*What the exercise asks*
Please reproduce the data in its entirety, word for word.

*Available data*

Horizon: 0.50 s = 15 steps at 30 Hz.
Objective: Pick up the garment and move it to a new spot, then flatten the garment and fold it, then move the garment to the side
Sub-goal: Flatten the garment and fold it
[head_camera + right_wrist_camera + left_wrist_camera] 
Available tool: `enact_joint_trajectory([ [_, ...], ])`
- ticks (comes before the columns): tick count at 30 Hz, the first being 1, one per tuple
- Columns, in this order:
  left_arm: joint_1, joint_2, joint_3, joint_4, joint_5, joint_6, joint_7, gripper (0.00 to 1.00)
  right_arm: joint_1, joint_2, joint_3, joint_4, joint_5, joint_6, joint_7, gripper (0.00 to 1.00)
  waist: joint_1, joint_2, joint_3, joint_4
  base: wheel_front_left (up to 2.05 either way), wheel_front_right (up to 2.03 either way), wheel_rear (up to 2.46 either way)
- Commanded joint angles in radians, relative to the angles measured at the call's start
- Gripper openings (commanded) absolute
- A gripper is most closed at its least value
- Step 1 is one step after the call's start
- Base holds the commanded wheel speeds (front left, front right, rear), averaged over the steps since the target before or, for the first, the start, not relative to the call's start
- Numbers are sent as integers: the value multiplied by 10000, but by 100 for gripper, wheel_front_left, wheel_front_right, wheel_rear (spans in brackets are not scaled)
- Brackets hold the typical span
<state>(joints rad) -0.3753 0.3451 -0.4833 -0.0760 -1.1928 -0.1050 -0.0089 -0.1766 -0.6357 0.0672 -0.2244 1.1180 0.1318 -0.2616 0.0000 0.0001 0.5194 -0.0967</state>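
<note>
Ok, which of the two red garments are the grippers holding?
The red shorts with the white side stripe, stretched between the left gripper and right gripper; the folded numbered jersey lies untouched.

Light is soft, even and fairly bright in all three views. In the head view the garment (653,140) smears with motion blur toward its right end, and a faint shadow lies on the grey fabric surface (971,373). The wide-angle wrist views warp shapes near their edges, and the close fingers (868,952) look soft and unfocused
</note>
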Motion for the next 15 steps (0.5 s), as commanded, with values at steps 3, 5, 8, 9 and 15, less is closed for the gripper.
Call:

*Your solution*
Horizon: 0.50 s = 15 steps at 30 Hz.
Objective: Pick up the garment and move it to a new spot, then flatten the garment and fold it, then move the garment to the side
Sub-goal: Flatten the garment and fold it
[head_camera + right_wrist_camera + left_wrist_camera] 
Available tool: `enact_joint_trajectory([ [_, ...], ])`
- ticks (comes before the columns): tick count at 30 Hz, the first being 1, one per tuple
- Columns, in this order:
  left_arm: joint_1, joint_2, joint_3, joint_4, joint_5, joint_6, joint_7, gripper (0.00 to 1.00)
  right_arm: joint_1, joint_2, joint_3, joint_4, joint_5, joint_6, joint_7, gripper (0.00 to 1.00)
  waist: joint_1, joint_2, joint_3, joint_4
  base: wheel_front_left (up to 2.05 either way), wheel_front_right (up to 2.03 either way), wheel_rear (up to 2.46 either way)
- Commanded joint angles in radians, relative to the angles measured at the call's start
- Gripper openings (commanded) absolute
- A gripper is most closed at its least value
- Step 1 is one step after the call's start
- Base holds the commanded wheel speeds (front left, front right, rear), averaged over the steps since the target before or, for the first, the start, not relative to the call's start
- Numbers are sent as integers: the value multiplied by 10000, but by 100 for gripper, wheel_front_left, wheel_front_right, wheel_rear (spans in brackets are not scaled)
- Brackets hold the typical span
<state>(joints rad) -0.3753 0.3451 -0.4833 -0.0760 -1.1928 -0.1050 -0.0089 -0.1766 -0.6357 0.0672 -0.2244 1.1180 0.1318 -0.2616 0.0000 0.0001 0.5194 -0.0967</state>
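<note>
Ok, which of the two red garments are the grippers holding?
The red shorts with the white side stripe, stretched between the left gripper and right gripper; the folded numbered jersey lies untouched.

Light is soft, even and fairly bright in all three views. In the head view the garment (653,140) smears with motion blur toward its right end, and a faint shadow lies on the grey fabric surface (971,373). The wide-angle wrist views warp shapes near their edges, and the close fingers (868,952) look soft and unfocused
</note>
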Motion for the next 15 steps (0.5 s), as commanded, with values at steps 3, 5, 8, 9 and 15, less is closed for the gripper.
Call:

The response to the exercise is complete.